CCC ETL Capabilities
Capabilities for ETL technologies, as defined by the FINOS Common Cloud Controls project.
- ID
- CCC.ETL.CP
- Version
- v2026.06-rc4
- Gemara version
- v1.2.0
- Author
- FINOS Common Cloud Controls
Data Processing
The Data Processing group covers entries related to transforming, enriching, and moving data through pipelines. This includes ETL/ELT, stream and batch processing, data lineage, schema evolution, and workflow orchestration for data workloads.
CCC.ETL.CP01 Batch Processing
Supports the processing of bounded (batch) data sources using a consistent programming model or engine.
CCC.ETL.CP02 Stream Processing
Supports the processing of unbounded (streaming) data sources using a consistent programming model or engine.
CCC.ETL.CP03 Schema Evolution
Automatically detects source data structures and manages changes in schema (e.g., column additions) over time without pipeline failure.
CCC.ETL.CP04 Distributed Data Shuffling
Provides an internal service to re-partition and group data across distributed workers for complex operations like joins and aggregations.
CCC.ETL.CP05 Windowing and Event-Time Processing
Enables grouping of data based on time attributes, supporting tumbling, hopping, and session windows with late-data handling (watermarking).
CCC.ETL.CP08 Job Bookmarks
Persists the state of a processing job (e.g., checkpointing or bookmarks) to ensure exactly-once processing and fault tolerance.
CCC.ETL.CP09 Pushdown Optimization
The ability to translate transformation logic into the native language of the source or sink (e.g., SQL) to minimize data movement.

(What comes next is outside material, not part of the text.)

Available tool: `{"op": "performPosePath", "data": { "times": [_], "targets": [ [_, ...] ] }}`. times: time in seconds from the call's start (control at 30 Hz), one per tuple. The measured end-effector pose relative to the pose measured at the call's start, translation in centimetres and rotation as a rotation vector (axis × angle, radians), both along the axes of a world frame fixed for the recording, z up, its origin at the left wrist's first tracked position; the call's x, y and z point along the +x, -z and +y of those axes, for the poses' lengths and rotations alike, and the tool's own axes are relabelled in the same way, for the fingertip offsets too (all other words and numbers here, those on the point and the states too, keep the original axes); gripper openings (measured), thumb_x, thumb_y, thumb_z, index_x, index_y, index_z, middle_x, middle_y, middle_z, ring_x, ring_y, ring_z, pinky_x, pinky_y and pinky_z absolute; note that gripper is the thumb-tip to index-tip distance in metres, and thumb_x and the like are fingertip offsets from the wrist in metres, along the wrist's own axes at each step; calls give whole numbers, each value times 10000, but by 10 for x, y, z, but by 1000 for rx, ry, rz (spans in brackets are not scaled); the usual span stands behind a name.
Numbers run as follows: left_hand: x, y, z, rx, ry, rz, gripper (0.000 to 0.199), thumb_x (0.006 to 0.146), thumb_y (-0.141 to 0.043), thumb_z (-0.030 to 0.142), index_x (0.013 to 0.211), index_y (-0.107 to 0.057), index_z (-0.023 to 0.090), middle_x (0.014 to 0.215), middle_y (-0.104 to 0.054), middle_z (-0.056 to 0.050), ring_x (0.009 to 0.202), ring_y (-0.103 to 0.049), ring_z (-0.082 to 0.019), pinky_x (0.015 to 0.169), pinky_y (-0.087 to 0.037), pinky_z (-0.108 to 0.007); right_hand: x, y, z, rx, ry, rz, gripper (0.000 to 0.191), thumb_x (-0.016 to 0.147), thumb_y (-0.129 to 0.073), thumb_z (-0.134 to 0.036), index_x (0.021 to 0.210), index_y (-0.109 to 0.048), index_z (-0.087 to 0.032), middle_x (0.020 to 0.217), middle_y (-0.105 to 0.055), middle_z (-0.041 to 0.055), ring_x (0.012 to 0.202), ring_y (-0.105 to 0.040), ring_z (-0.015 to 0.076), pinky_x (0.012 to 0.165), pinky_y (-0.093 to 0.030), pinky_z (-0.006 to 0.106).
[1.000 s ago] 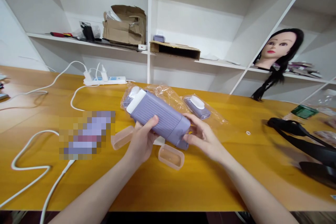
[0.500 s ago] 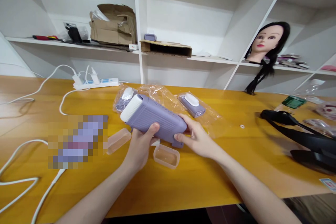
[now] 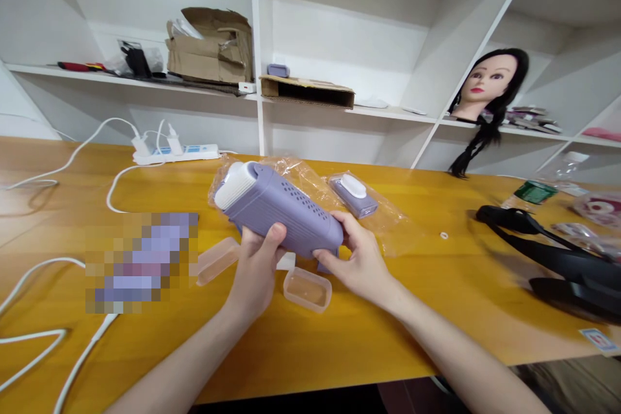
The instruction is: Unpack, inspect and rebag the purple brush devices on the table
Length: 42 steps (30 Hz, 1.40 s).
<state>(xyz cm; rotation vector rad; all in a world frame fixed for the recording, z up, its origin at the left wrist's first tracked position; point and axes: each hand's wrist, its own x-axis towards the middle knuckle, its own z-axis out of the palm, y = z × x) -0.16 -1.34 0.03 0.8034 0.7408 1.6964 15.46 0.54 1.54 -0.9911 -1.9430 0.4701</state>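
Observation:
Between my two hands is a long purple plastic case (image 3: 286,213), held tilted above the table. It has ribbed sides, a row of small holes along its upper face and a white ribbed end at the left. My left hand (image 3: 259,265) is wrapped round its lower left side, thumb on the near face. At the right end my right hand (image 3: 361,259) grips it between thumb and fingers. Below it lie a translucent tray (image 3: 307,289), a second translucent tray (image 3: 217,261) and a small white piece (image 3: 286,261), partly covered. Behind the case is crumpled clear plastic wrap (image 3: 303,178).
A smaller purple box with a white top (image 3: 354,194) lies in film. A blurred-out purple object (image 3: 150,259) with a white cable lies left, a power strip (image 3: 179,154) behind. Black headgear (image 3: 548,246) and a bottle (image 3: 536,191) stand right. Shelves hold cardboard and a mannequin head (image 3: 490,81).
The case has rolled a little in my hands, so its holed face shows more. Its white end has shifted slightly left and down. Both hands keep their hold.

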Motion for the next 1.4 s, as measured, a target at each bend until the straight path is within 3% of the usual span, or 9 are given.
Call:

CCC.ETL.CP11 Data Lineage & Metadata Tracking
Captures and exports metadata regarding the data sources, the transformation steps, and the final destination (sink), showing the flow from source to destination for compliance and debugging.

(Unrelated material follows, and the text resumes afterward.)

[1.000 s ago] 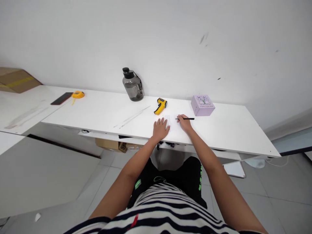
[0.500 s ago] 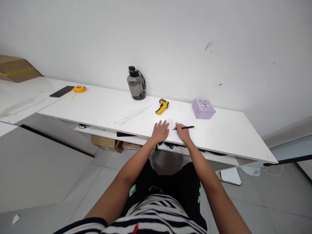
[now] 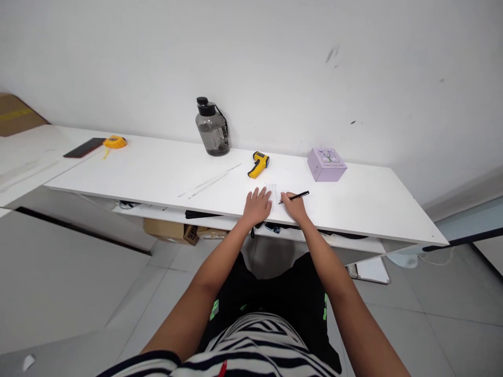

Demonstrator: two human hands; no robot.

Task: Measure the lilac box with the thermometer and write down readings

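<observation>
Between my hands, a small white paper (image 3: 273, 191) with faint writing lies on the white tabletop (image 3: 353, 209). My left hand (image 3: 257, 205) rests flat over the paper's left side, fingers spread. My right hand (image 3: 294, 206) is closed around a black pen (image 3: 301, 195), its tip down at the right part of the paper. Just beyond the paper lies a yellow and black infrared thermometer (image 3: 258, 165). A lilac box (image 3: 327, 165) with a tree print stands past my right hand.
A large grey jug (image 3: 212, 128) with a black lid stands near the wall. Farther left are an orange tape measure (image 3: 115, 142), a dark flat case (image 3: 84, 148) and a cardboard box (image 3: 19, 115). Under the tabletop, a shelf holds dark items above cardboard boxes (image 3: 165, 230).
The view has shifted slightly, so the things on the table sit a little higher and further left. The pen is tilted more steeply in my right hand. My left hand stays on the paper.
</observation>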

CCC.ETL.CP12 User-Defined Function (UDF) Support
Allows developers to inject custom logic (Python, Java, SQL) into the managed processing pipeline for complex transformations.
Ingestion
The Ingestion group covers entries related to how a service receives or retrieves data, inputs, or commands for processing. This includes both active (pull-based) and passive (push-based) ingestion patterns.
CCC.ETL.CP06 Change Data Capture (CDC) Integration
Supports incremental data ingestion by tracking changes in source transaction logs rather than full table scans.
CCC.ETL.CP07 Connectivity and Connector Library
Provides pre-built, managed connectors for a variety of sources and sinks (e.g., Object Storage, RDBMS, NoSQL, Pub/Sub).
Orchestration
The Orchestration group covers entries related to coordinating and managing workloads across distributed systems. This includes container orchestration, job scheduling, CI/CD pipelines, build automation, and service mesh management.
CCC.ETL.CP10 Visual Orchestration
Provides a graphical interface to define dependencies between extraction, transformation, and loading tasks.
CCC.ETL.CP13 Time-Based Job Triggering
Supports time-based (cron) mechanisms to initiate data processing workflows.
CCC.ETL.CP14 Event Based Job Triggering
Supports event-based (file arrival) mechanisms to initiate data processing workflows.